Statistical analysis
Statistical analysis was performed using the Statistical Package for the Social Sciences (SPSS) version 21 (IBM). The normality of the distribution was tested by the Shapiro–Wilk test. Quantitative variables showing normal distribution were expressed as means (M) and standard deviation (SD) and presented as M (SD); otherwise, the median (Me) with interquartile range (Q1; Q3) were reported. Differences in the mean values between groups were analyzed using ANOVA with pairwise comparisons using Student's t-test with Bonferroni correction. For non-normally-distributed parameters, the nonparametric Kruskal–Wallis test was used to compare numerical data between groups, followed by pairwise comparison using the Mann–Whitney U-test for unpaired samples. When several groups were compared, Bonferroni correction was applied for multiple comparisons. Equality of variance was assessed by Levene's test. Categorical variables were compared by the χ2 test with the Yates correction; Fisher's exact test was used for small samples. Correlation analysis was conducted by calculating Pearson's correlation coefficient for normally distributed variables and Spearman's rank correlation for non-normally distributed quantitative variables. A ROC analysis was performed to calculate the threshold level of variables, their specificity and sensitivity to identify the risk of metabolic disorders. The critical level of significance when the testing statistical hypothesis was considered at p=0.05.
Results
IGT was detected in 20/129 (15.5%) patients, IR and hyperinsulinemia in 45/129 (34.9%) and 44/129 (34.1%), respectively, dyslipidemia in 50/129 (38.8%). Densitometry showed an excess of total adipose tissue in 95/129 (73.6%) patients with a mean value of 35.4 (6.9%) and BMI of 23.8 (4.8) kg/m2. Of them, 65/95 (68.4%) had excess visceral adiposity with a median adipose tissue of 418.5 (199.5; 735.5) g. A direct relationship was established between the amount of visceral adipose tissue and all carbohydrate and lipid metabolism indicators. The highest correlation was observed with fasting insulin (r=0.666, 95% CI=0.557–0.752), p<0.01) and the HOMA (r=0.667, CI=0.559–0.753, p<0.01) (Fig. 1).

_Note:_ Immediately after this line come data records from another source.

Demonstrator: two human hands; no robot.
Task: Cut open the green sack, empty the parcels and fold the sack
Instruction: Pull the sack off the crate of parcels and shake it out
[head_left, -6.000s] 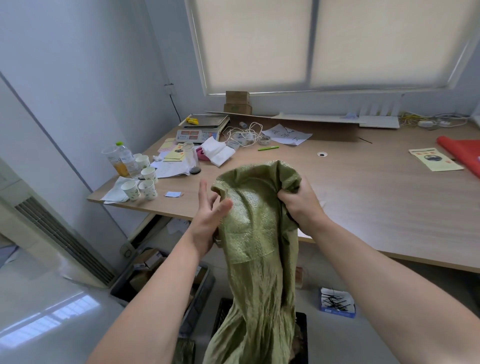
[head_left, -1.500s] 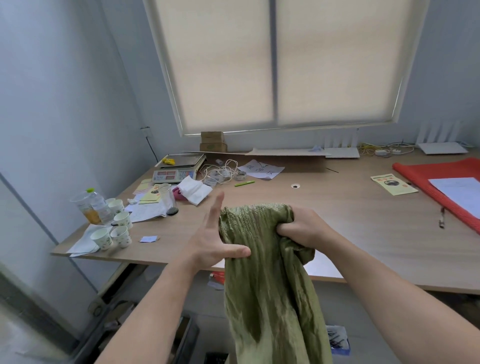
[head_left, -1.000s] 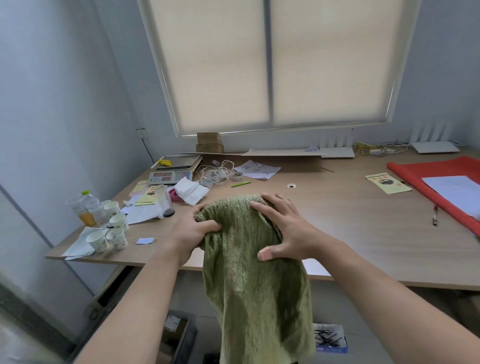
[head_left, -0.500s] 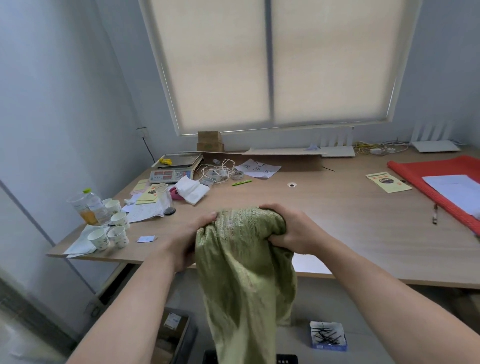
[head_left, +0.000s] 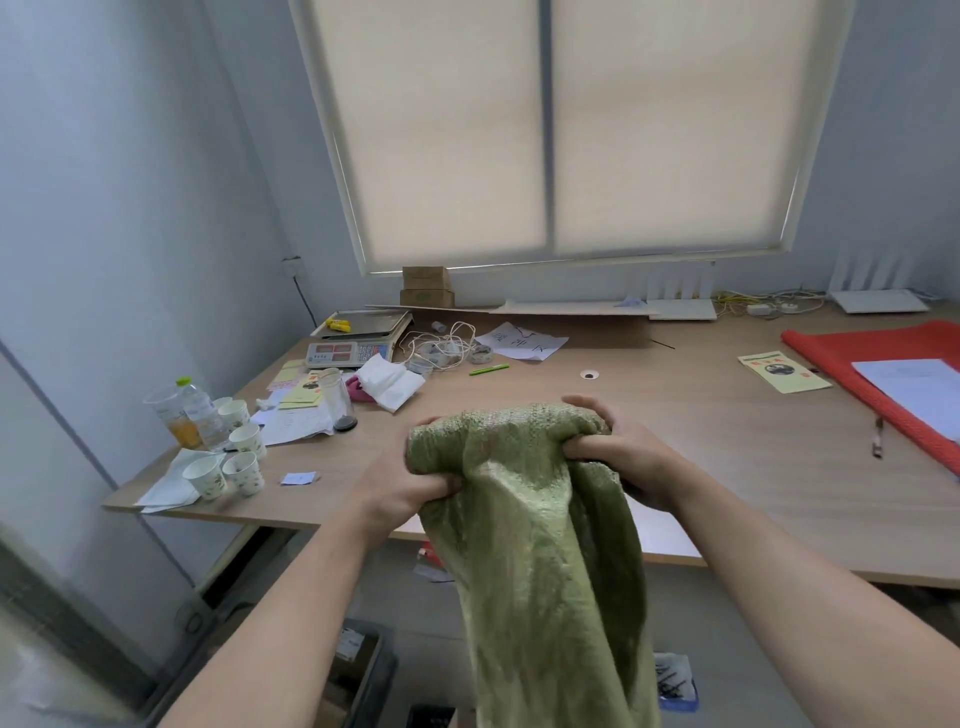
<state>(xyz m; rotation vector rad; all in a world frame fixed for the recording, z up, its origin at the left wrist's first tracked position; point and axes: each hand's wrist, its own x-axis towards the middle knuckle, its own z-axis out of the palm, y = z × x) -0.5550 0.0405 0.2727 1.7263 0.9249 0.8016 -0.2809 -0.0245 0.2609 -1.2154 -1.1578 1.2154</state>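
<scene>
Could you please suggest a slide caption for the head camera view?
Both hands, left hand and right hand, grip the bunched top of the green sack hanging before the desk.

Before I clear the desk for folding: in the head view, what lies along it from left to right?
Paper cups → weighing scale → white string → green pen → desk grommet hole → yellow leaflet → red cloth.

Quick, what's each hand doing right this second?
Left hand: closed, gripping the green sack at its top.
Right hand: closed, gripping the same sack's top.
</scene>
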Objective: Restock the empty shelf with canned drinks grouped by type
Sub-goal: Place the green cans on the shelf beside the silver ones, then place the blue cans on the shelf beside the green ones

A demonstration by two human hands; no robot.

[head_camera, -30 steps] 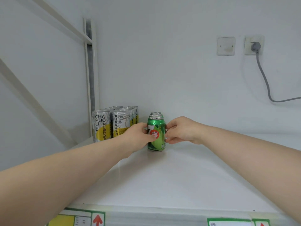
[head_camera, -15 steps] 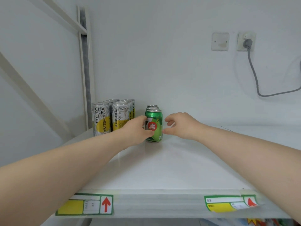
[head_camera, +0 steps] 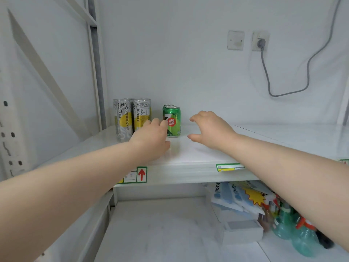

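— Upper shelf (head_camera: 198, 152), far left?
— Holds tall cans (head_camera: 123, 120) in the corner; short cans (head_camera: 172, 121) just right, filed front to back.
— Lower shelf (head_camera: 160, 233)?
— Carries packs (head_camera: 232, 197), box (head_camera: 243, 231) and bottles (head_camera: 294, 229) at right; box before packs.

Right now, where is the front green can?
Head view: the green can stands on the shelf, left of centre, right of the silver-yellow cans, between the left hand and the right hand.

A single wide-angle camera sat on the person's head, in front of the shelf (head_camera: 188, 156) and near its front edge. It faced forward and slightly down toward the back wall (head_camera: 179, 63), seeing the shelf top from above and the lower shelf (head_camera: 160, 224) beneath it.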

At the next stage, we compared metabolic parameters and body composition of patients with normal BMI, overweight and obesity. In the obese group, an increase in the IR index was present in 17/19 (89.5%) patients and hyperinsulinemia in 13/19 (68.4%). In the overweight group, these indicators were 10/29 (34.5%) (p<0.001) and 11/29 (37.9%) (p=0.039) and did not differ statistically significantly with patients with normal body weight [16/81 (19.8%) (p=0.110) and 19 / 81 (23.5%) (p=0.134)]. IGT was diagnosed in 8/19 (42.1%) patients with obesity, in 6/29 (20.7%) with overweight (p=0.111), and in 8/81 (9, 9%) with normal body weight (in comparison with overweight p=0.134). Dyslipidemia was observed in 11/19 (57.9%) obese patients, 13/29 (44.8%) overweight (p=0.376) and 21/81 (25.9%) patients with normal BMI (in comparison with overweight p=0.059).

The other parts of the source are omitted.